**Dataset content:**
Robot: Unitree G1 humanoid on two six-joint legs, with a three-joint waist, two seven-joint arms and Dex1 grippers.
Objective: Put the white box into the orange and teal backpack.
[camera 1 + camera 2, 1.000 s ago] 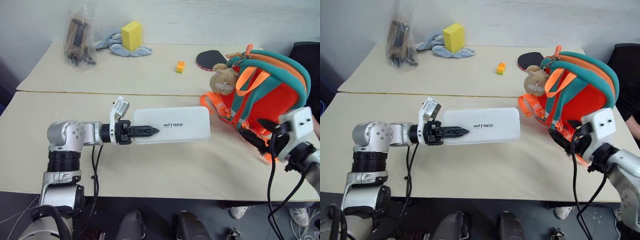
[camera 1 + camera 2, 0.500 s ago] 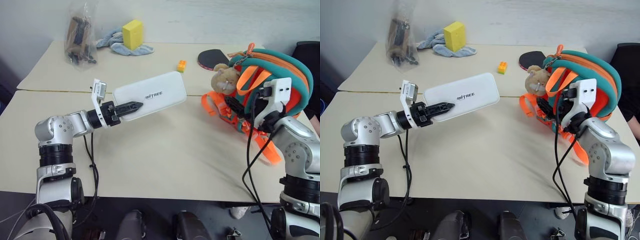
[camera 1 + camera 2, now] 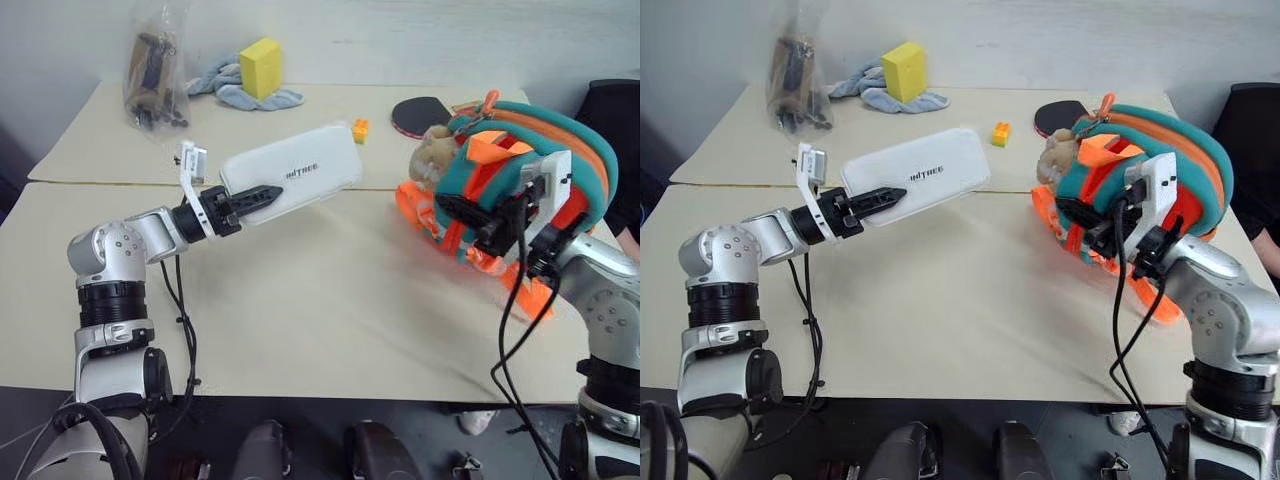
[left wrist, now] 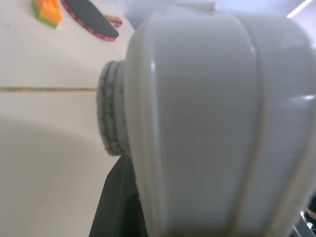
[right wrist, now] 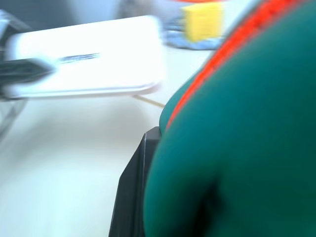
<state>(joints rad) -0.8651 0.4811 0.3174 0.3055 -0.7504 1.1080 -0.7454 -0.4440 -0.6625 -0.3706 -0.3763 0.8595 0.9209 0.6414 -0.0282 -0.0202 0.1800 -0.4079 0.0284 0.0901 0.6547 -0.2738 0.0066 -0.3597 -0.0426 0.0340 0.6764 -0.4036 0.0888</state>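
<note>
Two pale tables (image 3: 300, 300) stood pushed together under a plain wall, a seam running between them. On the far one lay a clear plastic bag (image 3: 155, 70) of dark bits, a yellow sponge block (image 3: 260, 68) resting on a blue cloth (image 3: 240, 92), a small orange and yellow brick (image 3: 359, 126) and a dark paddle (image 3: 420, 112).

My left gripper (image 3: 255, 196) was clamped on one short end of the white box (image 3: 293, 178), one black finger lying across its lettered top. I held the box clear of the table, tilted, its free end raised and pointing toward the far table, just short of the little brick. In my left wrist view the box (image 4: 217, 118) loomed close, pale and ribbed, with a black finger (image 4: 116, 197) beneath it.

The orange and teal backpack (image 3: 530, 170) sat on the right side of the near table, its orange straps spilling onto the top, well apart from the box. My right gripper (image 3: 470, 215) was pressed against its front, fingers buried in the teal trim and orange webbing; I could not tell from the head views whether they had pinched anything. My right wrist view showed teal fabric (image 5: 247, 138) with an orange edge right against the camera, a black finger (image 5: 133, 192) beside it, and the white box beyond.
</note>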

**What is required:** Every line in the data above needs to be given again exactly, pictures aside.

**Output below:**
Robot: Unitree G1 humanoid on two six-joint legs, with a three-joint waist, two seven-joint arms and Dex1 grippers.
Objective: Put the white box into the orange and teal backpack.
[camera 1 + camera 2, 1.000 s ago] 
[camera 1 + camera 2, 0.500 s ago] 
[camera 1 + camera 2, now] 
[left wrist, now] 
[right wrist, now] 
<state>(joints rad) -0.8651 0.4811 0.3174 0.3055 -0.7504 1.1080 -0.7454 -0.4440 -0.6625 -0.3706 -0.3763 0.8595 0.9209 0.6414 -0.0282 -0.0202 0.1800 -0.4079 0.0284 0.0901 0.6547 -0.2738 0.0066 -0.3597 -0.0426 0.0340 0.6764 -0.4036 0.0888</state>
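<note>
Two pale tables (image 3: 300, 300) stood pushed together under a plain wall, a seam running between them. On the far one lay a clear plastic bag (image 3: 155, 70) of dark bits, a yellow sponge block (image 3: 260, 68) resting on a blue cloth (image 3: 240, 92), a small orange and yellow brick (image 3: 359, 126) and a dark paddle (image 3: 420, 112).

My left gripper (image 3: 255, 196) was clamped on one short end of the white box (image 3: 293, 178), one black finger lying across its lettered top. I held the box clear of the table, tilted, its free end raised and pointing toward the far table, just short of the little brick. In my left wrist view the box (image 4: 217, 118) loomed close, pale and ribbed, with a black finger (image 4: 116, 197) beneath it.

The orange and teal backpack (image 3: 530, 170) sat on the right side of the near table, its orange straps spilling onto the top, well apart from the box. My right gripper (image 3: 470, 215) was pressed against its front, fingers buried in the teal trim and orange webbing; I could not tell from the head views whether they had pinched anything. My right wrist view showed teal fabric (image 5: 247, 138) with an orange edge right against the camera, a black finger (image 5: 133, 192) beside it, and the white box beyond.
</note>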

No other output is needed; the exercise is complete.